For the tumor tissue, cell death occurs between 43 and 50 °C, but because it is apoptosis, which this study wants to establish, the weight is given as 1. For the normal tissue, under the same condition, apoptosis occurs as the death of normal cells; therefore, the weight was given as 2.

However, as shown in Equation (12), even if the volume of the tumor and the temperature distribution of the tumor and surrounding normal tissues are the same, the degree of thermal damage varies depending on the volume of the normal tissue. Therefore, in this study, the distance from the end of the tumor to the normal tissue, which is 50% of the length of the tumor tissue, was set as the area included in the analysis, and the thermal risk was evaluated.

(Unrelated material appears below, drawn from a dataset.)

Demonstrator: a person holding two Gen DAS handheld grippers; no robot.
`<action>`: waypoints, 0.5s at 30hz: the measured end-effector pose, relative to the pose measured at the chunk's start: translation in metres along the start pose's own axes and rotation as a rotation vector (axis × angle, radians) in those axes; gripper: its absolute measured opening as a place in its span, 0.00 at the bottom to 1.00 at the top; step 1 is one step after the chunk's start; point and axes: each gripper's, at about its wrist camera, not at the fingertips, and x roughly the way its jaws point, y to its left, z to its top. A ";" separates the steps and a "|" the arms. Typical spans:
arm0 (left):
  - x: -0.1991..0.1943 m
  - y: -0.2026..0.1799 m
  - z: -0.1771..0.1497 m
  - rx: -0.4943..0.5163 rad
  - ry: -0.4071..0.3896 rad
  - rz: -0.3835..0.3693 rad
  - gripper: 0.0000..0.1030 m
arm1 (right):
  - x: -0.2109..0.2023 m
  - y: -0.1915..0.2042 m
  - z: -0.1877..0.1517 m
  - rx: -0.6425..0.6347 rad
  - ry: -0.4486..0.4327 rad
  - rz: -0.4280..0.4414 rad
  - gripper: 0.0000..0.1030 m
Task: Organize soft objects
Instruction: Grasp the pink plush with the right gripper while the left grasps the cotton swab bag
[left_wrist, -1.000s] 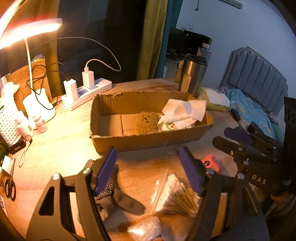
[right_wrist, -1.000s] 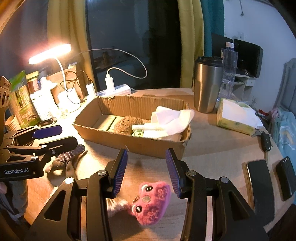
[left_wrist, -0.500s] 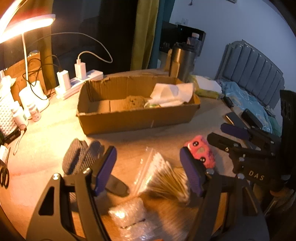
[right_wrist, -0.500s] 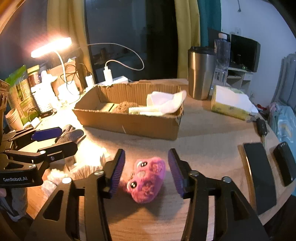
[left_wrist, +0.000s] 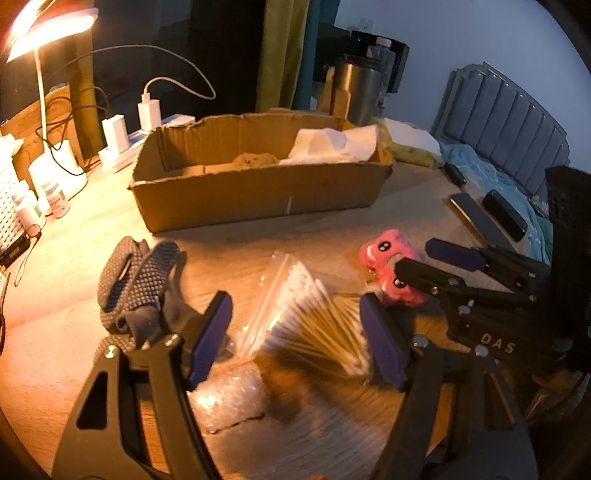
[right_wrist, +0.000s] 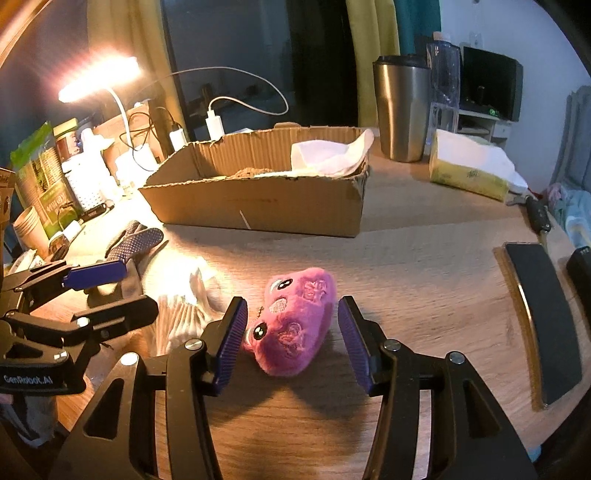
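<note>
A pink plush toy (right_wrist: 295, 321) lies on the wooden table between the open fingers of my right gripper (right_wrist: 291, 339); it also shows in the left wrist view (left_wrist: 388, 266). My left gripper (left_wrist: 295, 339) is open and straddles a clear bag of cotton swabs (left_wrist: 314, 325). A grey dotted glove (left_wrist: 136, 280) lies to its left. A piece of bubble wrap (left_wrist: 229, 402) lies under it. The cardboard box (left_wrist: 258, 192) behind holds a brown soft thing (left_wrist: 255, 159) and white cloth (left_wrist: 332, 146).
A lit desk lamp (left_wrist: 44, 33), power strip (left_wrist: 144, 144) and bottles stand at the back left. A steel tumbler (right_wrist: 400, 107) and tissue pack (right_wrist: 469, 166) stand at the back right. Two dark phones (right_wrist: 543, 314) lie near the table's right edge.
Both grippers have come down and forward toward the table. The right gripper's fingers now lie either side of the plush toy. The left gripper now straddles the swab bag.
</note>
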 end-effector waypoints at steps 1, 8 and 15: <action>0.001 -0.002 0.000 0.003 0.005 -0.002 0.76 | 0.002 -0.001 0.000 0.002 0.002 0.003 0.52; 0.009 -0.013 0.000 0.027 0.029 -0.015 0.76 | 0.018 -0.009 -0.001 0.028 0.044 0.027 0.52; 0.023 -0.025 0.000 0.057 0.073 -0.005 0.76 | 0.018 -0.012 -0.006 0.009 0.045 0.053 0.52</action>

Lastly, the effective apoptosis ratio (${\theta }_{A,eff}$), which simultaneously evaluates thermal damage to normal tissues and apoptosis of tumor tissues, is determined by the ratio of ${\theta }_A$ and ${\theta }_{H,n}$ as calculated earlier. Since the effective apoptosis ratio (${\theta }_{A,eff}$) in Equation (13) represents the relative value of the degree of thermal damage to normal tissue and the degree to which apoptosis is induced in tumor tissue, it can be said that the greater the effective apoptosis ratio (${\theta }_{A,eff}$), the more effective photothermal therapy was induced. By using this criterion, it is possible to derive the optimal conditions in which apoptosis occurred in as many locations as possible in the tumor tissue, and at the same time, thermal damage to the surrounding normal tissue is minimized.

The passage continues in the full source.